**ACTIVITY:** In the listing below, a line holding "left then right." and a line holding "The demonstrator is" mark the range. Retype both exactly, with all lines between them.

**COLLECTED MATERIAL:**
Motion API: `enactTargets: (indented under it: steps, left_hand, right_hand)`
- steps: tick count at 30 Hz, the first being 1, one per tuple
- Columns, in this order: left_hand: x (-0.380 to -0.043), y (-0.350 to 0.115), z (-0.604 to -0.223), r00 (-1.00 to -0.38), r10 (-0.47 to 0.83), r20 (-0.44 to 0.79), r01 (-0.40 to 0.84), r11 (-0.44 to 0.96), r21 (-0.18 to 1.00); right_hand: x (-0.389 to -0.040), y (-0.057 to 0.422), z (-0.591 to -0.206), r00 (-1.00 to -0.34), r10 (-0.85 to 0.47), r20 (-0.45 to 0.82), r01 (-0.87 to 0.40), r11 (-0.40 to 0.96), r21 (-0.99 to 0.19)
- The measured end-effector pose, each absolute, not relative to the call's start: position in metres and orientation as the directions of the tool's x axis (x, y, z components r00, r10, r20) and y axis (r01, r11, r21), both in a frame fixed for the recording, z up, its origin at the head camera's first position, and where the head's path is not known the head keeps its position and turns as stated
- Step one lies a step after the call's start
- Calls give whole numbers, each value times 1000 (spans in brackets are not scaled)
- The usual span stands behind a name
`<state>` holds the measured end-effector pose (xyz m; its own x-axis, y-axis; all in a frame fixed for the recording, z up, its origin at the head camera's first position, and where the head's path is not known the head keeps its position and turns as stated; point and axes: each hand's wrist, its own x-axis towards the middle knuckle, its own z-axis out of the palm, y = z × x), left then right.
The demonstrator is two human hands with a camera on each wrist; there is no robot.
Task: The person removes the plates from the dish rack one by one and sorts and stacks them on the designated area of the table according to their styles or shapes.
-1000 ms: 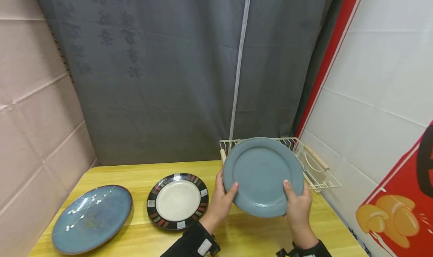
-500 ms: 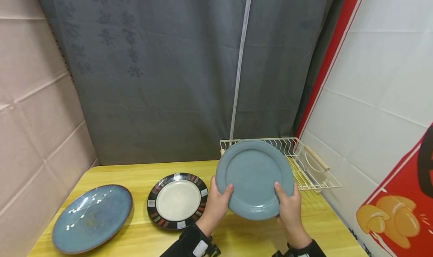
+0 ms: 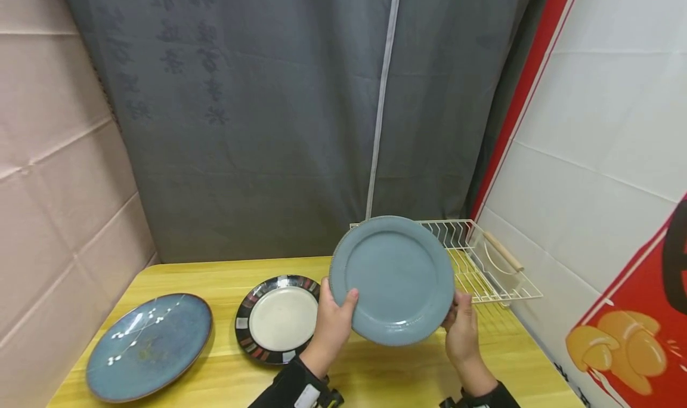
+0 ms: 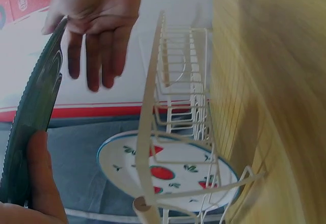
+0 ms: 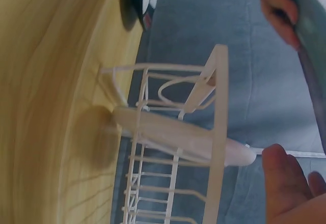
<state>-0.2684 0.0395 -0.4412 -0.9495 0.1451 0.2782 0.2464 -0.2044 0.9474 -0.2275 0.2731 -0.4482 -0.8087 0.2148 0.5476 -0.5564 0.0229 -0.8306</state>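
Observation:
A blue-grey plate (image 3: 394,280) is held up with its face toward me, above the table and in front of the wire dish rack (image 3: 474,274). My left hand (image 3: 328,330) grips its lower left edge, thumb on the face and fingers behind. At the right edge is my right hand (image 3: 463,333). In the left wrist view the right hand (image 4: 99,30) has its fingers extended, palm showing, beside the plate's rim (image 4: 33,107). Whether it touches the rim is unclear. Inside the rack stands a white plate with red fruit motifs (image 4: 163,173), mostly hidden in the head view.
On the yellow wood table (image 3: 225,372), a black-rimmed plate with a cream centre (image 3: 281,318) lies left of my left hand. Farther left is a large blue plate (image 3: 150,348) with white sprigs. A grey curtain (image 3: 268,127) hangs behind; a white wall (image 3: 590,157) rises at right.
The blue-grey plate and my left hand have shifted left, uncovering more of the rack. The right hand's thumb has come off the plate's face and its grip has loosened.

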Motion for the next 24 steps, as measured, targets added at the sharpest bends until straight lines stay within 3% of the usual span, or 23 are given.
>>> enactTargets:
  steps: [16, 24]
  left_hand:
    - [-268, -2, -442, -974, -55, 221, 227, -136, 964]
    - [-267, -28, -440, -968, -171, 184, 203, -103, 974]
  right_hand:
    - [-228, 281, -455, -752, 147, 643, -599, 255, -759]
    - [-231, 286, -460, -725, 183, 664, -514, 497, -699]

**EXPECTED OUTPUT:**
`<state>` holds the measured end-effector pose (xyz m; its own x-axis, y-axis; all in a frame fixed for the recording, z up, its origin at the head camera's first position, and where the head's path is not known the head keeps its position and turns as stated; point and axes: each hand's wrist, its own x-axis towards the middle knuckle, its own z-axis out of the palm, y = z × x), left then right.
The demonstrator is two human hands with a camera on each wrist; there is no robot.

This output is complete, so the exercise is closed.